According to the Ministry of Shipping, around 95 per cent of India's trading by volume and 70 per cent by value is done through maritime transport. India has 12 major and 205 notified minor and intermediate ports.
During FY18, cargo traffic at major ports in the country was reported at 679.36 million tonnes (MT). Cargo traffic at non-major ports was estimated at 491.95 million tonnes in FY18 and grew at 9.2 per cent CAGR between FY07-18.
The major ports had a capacity of 1,452 million tonnes by FY18 end. The Maritime Agenda 2010-20 has a 2020 target of 3,130 MT of port capacity.

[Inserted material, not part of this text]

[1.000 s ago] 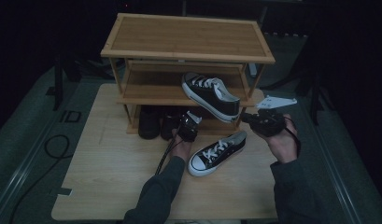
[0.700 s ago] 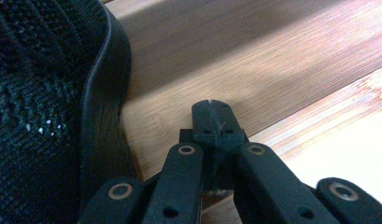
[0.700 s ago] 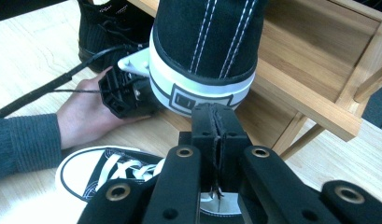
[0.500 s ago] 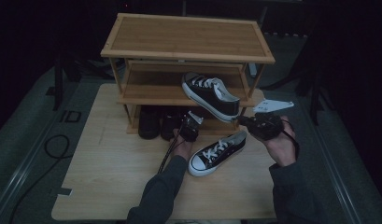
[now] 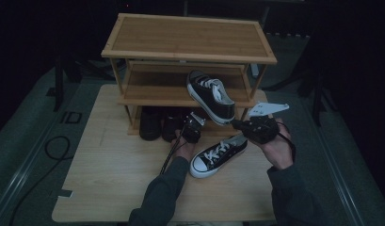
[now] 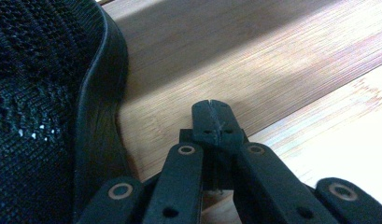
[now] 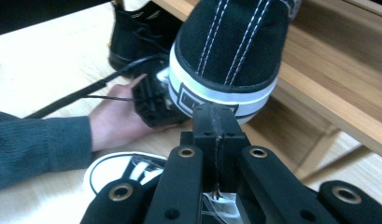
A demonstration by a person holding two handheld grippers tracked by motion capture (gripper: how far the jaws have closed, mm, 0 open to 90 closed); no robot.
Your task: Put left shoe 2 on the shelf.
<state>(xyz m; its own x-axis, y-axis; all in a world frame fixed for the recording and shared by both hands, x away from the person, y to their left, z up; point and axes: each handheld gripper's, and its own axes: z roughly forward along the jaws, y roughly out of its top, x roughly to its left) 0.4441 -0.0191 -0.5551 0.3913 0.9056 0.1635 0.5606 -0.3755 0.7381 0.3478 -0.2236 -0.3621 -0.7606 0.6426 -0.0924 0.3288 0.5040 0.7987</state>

Net profit at major ports has increased from Rs 1,150 crore (US$ 178.4 million) in FY13 to Rs 3,413 crore (US$ 529.6 million) in FY18 while operating margin increased from 23 per cent to 44 per cent. The capacity addition at ports is expected to grow at a CAGR of 5-6 per cent till 2022, thereby adding 275-325 MT of capacity.

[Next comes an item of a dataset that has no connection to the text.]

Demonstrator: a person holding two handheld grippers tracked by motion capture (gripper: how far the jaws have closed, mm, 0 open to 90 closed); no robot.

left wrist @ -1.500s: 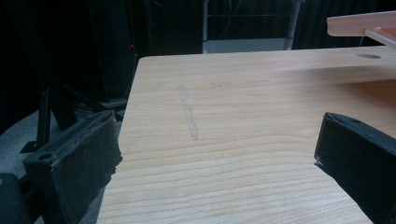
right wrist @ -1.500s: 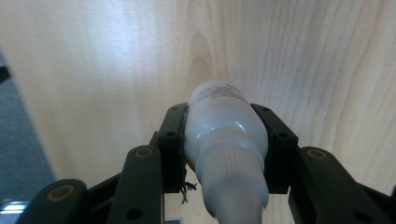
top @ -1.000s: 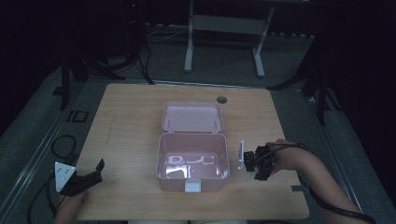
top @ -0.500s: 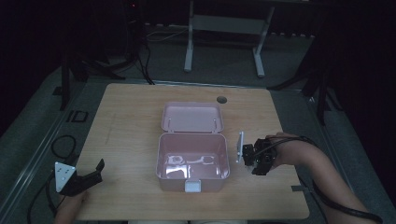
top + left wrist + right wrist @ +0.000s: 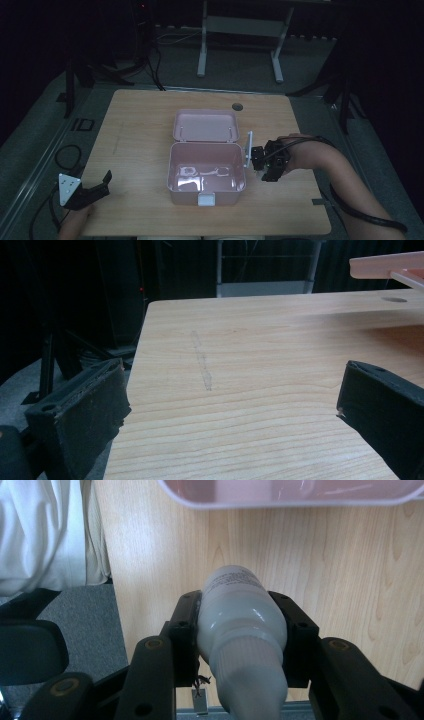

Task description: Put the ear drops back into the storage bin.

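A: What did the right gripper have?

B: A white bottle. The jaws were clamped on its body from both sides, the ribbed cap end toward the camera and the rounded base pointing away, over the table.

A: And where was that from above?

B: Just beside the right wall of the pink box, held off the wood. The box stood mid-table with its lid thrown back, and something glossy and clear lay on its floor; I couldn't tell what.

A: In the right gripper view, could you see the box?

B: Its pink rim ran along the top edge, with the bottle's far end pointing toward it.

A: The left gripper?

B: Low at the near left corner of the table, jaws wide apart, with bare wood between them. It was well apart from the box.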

The Indian government has envisioned a total of 189 projects for modernization of ports involving an investment of Rs 1.42 trillion (US$ 22 billion) by the year 2035.
Ministry of Shipping has set a target capacity of over 3,130 MMT by 2020.
India's cargo traffic handled by ports is expected to reach 1,695 million metric tonnes by 2021-22, according to a report.
There are currently 515 vessels which support the industry, with a GRT of 7.06 million, and together they work to support 8% of the entire trading activities in the world market. India has the 14th-largest fleet in the world, in terms of deadweight tonnage, with about 1 in 4 ships engaged in overseas trade. The average output per ship in 2018 was 14,900 tons in 2018.
Petroleum, lubricant, and oils are the most common products handled by the shipping industry in India, accounting for 33.7% of the total cargo handled. Container shipping comes in second, responsible for 19.7% of activities. This is followed by steam coal (13.7%), coking (7.6%), and Iron Ore (6.7%).